However, if you just want a more conventional syntax for nested functions, you can almost get what you want by placing a static method inside of a local class, and it's available in older versions of C++ too:

    #include <stdio.h>

    int main() {

        struct foo {
            static void bar() {
                printf("nested\n");
            }
        };

        foo::bar();

        return 0;
    }
If you want it to "close" over your local variables, you'll probably need to actually instantiate an instance of the local class and use a non-static method. Doing this, the capture lists in lambdas almost start to make sense.

cheez · 6 years ago
eh.... having to deal with Python's stupid lambdas, C++ lambdas are far superior. You can always do:

auto func = [](...){....}

for nested funcs

jcelerier · 6 years ago
what would nested functions bring you that lambdas don't ?
tobz1000 · 6 years ago
I'm only mildly familiar with C++, but the support for template arguments in lambdas looks like an analogue for generic closures, which are absent from Rust, but would be really handy at times.
gpderetta · 6 years ago
Note that C++ has had generic closures since C++14, with auto parameters. Template arguments are just a refinement for that.
im3w1l · 6 years ago
So that ForwardToTestFunc right? At what time are the template arguments filled in? Could you call it first with an int and then later with a string, each call forwarding to a different overload?
gumby · 6 years ago
Yes, that’s precisely the use case. The compiler synthesizes two functions, one for each case, then optimizes them separately.
verytrivial · 6 years ago
I've been a C++ programmer for 20 years. Having just seen the example of template arguments in lambda functions:

1) I am reminded of this Larson cartoon: https://imgur.com/gallery/4gR7tX7

2) I have a palpable urge to learn Go.

doorstar · 6 years ago
The more I program in Go, the more retroactively irritated I get at C++. A buddy of mine did a few 'brown bag' sessions on advanced C++ templating and my jaw just dropped further and further at each one. Who has the energy for this? It's hard to write, it's hard to read, it's hard to debug.
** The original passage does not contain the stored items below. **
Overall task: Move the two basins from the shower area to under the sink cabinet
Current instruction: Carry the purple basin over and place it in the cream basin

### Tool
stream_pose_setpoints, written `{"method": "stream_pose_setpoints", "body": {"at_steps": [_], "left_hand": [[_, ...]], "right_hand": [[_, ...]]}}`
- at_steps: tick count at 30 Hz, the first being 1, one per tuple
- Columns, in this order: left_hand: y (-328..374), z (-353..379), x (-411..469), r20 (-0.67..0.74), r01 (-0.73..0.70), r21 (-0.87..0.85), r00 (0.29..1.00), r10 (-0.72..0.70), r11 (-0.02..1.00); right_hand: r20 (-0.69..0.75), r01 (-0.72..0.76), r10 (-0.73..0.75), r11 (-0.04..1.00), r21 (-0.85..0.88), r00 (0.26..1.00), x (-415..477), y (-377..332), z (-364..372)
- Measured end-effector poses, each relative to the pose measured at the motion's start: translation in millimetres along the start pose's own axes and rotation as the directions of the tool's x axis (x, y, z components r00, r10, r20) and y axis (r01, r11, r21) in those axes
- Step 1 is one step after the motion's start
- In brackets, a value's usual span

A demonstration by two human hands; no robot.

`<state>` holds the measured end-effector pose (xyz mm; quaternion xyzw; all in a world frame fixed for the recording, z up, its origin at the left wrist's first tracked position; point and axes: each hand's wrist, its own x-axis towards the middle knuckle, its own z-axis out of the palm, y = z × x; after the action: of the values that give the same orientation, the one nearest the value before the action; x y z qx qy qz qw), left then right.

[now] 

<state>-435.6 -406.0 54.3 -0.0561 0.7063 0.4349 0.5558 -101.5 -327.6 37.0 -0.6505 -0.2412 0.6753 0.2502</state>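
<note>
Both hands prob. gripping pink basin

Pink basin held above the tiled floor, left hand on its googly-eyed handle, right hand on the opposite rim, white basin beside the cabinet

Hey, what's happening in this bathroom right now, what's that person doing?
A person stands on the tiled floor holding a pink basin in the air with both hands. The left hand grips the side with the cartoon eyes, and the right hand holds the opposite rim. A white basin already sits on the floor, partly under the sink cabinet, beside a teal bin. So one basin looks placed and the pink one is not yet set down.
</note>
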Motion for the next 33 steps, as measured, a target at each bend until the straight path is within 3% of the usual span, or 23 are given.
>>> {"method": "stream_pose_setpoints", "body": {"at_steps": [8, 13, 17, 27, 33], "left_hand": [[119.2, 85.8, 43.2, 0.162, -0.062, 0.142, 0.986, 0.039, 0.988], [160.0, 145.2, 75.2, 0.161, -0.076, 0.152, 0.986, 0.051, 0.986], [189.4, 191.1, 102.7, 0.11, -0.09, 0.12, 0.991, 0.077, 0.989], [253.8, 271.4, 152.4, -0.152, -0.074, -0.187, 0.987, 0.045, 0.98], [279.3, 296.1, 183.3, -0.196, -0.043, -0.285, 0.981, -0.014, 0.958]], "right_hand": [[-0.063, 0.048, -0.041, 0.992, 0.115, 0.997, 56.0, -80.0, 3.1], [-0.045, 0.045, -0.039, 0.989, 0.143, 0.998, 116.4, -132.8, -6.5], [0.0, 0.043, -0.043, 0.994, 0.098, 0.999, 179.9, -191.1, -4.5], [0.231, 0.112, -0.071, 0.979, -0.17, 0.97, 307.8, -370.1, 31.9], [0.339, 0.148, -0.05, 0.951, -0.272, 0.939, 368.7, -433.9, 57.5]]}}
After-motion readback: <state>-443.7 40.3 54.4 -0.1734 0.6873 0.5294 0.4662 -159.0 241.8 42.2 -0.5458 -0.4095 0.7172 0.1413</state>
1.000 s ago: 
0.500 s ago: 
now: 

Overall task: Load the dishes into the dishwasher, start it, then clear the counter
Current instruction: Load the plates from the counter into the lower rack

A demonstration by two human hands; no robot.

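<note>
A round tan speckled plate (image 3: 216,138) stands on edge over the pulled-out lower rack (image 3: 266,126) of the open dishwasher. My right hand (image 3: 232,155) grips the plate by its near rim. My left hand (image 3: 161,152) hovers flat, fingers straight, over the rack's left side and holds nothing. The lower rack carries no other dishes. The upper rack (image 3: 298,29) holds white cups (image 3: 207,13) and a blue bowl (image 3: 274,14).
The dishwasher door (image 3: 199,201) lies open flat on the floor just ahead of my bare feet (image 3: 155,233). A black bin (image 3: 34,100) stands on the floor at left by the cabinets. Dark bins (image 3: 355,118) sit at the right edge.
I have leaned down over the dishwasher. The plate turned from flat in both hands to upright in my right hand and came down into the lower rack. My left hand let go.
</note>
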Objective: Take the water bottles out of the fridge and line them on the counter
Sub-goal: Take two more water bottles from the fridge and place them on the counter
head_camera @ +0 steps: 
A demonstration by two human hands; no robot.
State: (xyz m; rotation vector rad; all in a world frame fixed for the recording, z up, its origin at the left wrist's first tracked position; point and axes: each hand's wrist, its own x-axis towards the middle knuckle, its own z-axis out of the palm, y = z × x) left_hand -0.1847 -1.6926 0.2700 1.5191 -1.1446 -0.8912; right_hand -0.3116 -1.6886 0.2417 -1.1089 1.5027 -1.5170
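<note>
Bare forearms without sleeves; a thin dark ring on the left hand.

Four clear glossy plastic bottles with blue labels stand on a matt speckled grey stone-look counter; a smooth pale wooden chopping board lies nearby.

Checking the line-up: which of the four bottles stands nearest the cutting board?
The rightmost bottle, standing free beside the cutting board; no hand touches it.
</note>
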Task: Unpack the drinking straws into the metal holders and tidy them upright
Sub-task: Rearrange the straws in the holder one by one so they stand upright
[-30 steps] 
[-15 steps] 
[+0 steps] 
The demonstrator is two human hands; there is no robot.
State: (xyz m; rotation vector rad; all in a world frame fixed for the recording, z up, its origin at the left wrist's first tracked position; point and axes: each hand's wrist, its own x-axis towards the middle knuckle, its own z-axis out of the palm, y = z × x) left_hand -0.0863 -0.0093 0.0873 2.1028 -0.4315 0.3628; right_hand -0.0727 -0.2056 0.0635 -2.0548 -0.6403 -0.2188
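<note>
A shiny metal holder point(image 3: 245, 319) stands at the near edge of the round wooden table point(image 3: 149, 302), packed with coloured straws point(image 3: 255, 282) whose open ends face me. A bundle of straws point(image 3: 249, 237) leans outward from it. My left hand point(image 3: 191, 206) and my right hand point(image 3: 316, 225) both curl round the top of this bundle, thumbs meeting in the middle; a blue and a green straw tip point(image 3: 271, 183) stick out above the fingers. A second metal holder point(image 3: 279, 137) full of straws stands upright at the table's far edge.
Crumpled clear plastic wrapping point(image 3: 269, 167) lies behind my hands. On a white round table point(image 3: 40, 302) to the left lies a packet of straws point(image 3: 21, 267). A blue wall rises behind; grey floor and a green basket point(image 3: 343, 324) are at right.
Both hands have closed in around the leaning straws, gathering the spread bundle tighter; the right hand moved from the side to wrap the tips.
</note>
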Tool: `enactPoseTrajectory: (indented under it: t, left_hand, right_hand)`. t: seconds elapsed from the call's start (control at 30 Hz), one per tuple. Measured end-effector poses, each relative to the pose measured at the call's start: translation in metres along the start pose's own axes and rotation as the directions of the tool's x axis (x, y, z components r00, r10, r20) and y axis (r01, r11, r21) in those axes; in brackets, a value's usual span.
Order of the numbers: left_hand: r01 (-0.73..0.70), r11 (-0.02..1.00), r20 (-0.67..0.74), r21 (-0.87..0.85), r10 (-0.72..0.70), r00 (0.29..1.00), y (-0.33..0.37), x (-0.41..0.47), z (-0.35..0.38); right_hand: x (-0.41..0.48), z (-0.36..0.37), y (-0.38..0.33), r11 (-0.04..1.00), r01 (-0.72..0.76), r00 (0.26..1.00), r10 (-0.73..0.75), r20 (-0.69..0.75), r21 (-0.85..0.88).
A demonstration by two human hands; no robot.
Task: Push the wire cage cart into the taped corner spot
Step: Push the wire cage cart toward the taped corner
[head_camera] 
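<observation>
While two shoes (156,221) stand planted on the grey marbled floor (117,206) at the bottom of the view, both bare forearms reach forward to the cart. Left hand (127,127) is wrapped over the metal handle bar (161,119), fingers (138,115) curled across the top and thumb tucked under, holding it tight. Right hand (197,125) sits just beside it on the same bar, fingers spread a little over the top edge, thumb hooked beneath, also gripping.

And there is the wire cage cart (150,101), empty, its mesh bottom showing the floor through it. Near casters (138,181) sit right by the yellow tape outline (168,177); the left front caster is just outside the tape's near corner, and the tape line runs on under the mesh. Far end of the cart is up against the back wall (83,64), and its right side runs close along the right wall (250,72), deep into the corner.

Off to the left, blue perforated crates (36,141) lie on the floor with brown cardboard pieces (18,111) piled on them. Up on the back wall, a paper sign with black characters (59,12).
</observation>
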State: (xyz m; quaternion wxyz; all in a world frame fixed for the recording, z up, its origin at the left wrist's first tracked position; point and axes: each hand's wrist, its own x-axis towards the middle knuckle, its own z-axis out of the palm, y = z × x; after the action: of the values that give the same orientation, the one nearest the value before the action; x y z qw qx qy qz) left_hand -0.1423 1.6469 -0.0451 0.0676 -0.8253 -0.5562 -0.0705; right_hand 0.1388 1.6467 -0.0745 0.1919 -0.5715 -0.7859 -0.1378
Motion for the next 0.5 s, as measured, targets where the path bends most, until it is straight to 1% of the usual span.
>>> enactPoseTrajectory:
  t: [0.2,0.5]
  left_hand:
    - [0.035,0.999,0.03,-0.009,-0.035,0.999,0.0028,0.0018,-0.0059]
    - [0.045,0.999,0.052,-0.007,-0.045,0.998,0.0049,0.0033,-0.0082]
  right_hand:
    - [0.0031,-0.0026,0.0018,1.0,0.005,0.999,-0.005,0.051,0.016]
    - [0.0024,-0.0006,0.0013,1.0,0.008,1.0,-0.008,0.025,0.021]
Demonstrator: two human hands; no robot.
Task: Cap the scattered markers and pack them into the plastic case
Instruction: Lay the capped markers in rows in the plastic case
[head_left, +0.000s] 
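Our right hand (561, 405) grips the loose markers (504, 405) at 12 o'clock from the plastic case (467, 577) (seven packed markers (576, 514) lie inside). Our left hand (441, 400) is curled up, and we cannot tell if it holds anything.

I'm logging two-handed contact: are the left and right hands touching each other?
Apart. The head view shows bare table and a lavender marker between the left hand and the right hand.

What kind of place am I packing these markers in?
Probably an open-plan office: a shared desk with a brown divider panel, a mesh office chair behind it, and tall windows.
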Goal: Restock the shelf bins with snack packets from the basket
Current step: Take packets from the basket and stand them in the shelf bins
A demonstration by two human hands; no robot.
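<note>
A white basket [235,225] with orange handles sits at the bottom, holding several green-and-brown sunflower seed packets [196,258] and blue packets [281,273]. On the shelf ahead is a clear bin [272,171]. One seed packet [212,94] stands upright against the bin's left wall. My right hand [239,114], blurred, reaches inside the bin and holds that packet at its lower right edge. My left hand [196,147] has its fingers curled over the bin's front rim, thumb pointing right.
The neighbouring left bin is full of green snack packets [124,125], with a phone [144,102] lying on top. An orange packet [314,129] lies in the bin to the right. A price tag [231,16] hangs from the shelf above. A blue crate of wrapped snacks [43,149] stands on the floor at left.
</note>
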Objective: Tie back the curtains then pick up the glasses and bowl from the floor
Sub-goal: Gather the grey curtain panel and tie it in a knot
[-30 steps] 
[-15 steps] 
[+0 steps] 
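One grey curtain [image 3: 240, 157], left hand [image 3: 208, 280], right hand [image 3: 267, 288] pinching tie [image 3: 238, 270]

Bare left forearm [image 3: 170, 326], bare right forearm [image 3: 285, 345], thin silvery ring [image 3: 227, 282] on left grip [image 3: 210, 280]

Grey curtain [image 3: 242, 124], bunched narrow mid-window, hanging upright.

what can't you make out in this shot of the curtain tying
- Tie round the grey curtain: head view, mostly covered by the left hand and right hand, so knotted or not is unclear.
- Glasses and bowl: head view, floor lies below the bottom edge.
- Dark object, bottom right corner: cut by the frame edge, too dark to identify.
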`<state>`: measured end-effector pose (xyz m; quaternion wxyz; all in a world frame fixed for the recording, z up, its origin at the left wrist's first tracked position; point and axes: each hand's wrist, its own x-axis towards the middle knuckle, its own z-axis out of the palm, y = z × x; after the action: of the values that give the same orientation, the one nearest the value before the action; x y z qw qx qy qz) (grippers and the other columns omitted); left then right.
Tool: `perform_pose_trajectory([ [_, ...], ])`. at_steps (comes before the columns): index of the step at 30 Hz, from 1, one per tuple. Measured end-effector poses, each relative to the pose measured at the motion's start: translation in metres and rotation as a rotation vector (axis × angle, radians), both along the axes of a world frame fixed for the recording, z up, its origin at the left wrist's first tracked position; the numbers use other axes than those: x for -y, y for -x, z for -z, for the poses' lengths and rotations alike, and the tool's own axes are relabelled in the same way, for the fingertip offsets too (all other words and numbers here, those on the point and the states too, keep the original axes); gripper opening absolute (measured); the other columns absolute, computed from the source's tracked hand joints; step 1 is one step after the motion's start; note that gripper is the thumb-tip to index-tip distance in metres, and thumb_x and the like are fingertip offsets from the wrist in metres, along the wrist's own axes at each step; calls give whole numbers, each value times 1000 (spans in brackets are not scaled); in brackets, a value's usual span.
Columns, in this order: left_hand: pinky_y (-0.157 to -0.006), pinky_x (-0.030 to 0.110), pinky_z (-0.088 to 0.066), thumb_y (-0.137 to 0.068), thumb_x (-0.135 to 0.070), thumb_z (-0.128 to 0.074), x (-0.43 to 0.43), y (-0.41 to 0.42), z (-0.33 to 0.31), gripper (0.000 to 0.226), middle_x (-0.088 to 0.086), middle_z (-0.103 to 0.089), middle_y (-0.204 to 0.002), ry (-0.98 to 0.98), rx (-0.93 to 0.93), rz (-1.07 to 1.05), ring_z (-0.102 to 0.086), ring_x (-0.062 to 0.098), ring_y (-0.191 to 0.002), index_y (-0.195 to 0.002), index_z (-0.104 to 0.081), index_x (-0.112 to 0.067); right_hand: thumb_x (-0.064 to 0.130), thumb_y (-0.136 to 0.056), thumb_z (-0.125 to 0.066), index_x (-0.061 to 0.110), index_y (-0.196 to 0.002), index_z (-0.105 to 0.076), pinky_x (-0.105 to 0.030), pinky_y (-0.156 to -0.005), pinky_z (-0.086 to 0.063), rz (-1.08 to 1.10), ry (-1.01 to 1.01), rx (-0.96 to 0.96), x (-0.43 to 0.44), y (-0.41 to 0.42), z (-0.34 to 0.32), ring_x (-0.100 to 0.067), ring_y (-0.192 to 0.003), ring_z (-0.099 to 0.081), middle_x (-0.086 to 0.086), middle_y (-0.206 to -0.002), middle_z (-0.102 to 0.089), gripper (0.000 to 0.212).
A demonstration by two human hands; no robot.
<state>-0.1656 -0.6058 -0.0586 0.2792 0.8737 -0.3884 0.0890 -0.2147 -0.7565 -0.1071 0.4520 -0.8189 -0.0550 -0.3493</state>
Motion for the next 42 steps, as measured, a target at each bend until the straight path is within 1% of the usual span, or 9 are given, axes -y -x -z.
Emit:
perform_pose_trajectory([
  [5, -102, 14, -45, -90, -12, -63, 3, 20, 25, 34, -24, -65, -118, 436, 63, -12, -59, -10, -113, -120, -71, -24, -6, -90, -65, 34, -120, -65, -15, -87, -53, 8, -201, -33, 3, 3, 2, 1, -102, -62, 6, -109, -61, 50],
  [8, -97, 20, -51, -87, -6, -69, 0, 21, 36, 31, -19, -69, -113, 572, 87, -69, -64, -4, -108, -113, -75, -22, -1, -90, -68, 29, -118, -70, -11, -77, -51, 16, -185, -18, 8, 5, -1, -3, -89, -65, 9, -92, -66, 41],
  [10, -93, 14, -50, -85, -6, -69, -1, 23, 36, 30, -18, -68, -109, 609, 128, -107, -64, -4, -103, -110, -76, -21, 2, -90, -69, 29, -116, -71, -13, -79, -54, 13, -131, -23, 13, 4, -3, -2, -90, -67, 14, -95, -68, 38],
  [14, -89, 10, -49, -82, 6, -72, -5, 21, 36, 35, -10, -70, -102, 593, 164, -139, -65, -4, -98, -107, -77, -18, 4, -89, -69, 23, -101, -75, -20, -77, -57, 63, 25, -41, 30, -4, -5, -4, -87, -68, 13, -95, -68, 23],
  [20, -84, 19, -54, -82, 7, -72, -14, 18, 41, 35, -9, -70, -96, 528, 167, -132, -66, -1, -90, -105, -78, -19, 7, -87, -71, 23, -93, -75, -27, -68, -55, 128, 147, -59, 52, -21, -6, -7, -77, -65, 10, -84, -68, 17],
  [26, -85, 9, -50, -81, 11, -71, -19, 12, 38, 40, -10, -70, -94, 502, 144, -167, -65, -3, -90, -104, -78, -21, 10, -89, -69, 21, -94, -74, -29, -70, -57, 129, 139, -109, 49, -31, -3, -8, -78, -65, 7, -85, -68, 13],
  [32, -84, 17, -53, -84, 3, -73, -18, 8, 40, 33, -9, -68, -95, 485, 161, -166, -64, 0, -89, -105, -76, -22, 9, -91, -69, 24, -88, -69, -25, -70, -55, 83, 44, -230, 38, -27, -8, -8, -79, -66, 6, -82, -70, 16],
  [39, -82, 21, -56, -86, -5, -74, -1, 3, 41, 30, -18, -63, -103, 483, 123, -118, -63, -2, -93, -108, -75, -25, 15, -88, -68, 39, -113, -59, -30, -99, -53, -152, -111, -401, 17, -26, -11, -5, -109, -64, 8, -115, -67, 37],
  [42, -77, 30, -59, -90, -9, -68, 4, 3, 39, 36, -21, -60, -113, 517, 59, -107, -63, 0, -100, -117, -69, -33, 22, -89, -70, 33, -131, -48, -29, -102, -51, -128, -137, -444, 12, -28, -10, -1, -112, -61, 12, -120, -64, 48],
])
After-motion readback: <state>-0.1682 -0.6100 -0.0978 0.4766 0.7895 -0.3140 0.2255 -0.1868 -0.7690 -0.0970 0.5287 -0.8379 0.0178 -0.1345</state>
For someone who a) knows what they're doing and b) really needs to squeeze every last millisecond out of the code I suppose they could be useful. It made me want to send Rob Pike a thank you card.

jandrese · 6 years ago
IMHO if you're messing with templates in C++ you've probably over-engineered your solution.

There are a few cases where they can make sense, like in the standard library, but most of the time without them your code will be cleaner and you'll never actually run into the case where they pay off.

rumanator · 6 years ago
> A buddy of mine did a few 'brown bag' sessions on advanced C++ templating (...) Who has the energy for this? It's hard to write, it's hard to read, it's hard to debug.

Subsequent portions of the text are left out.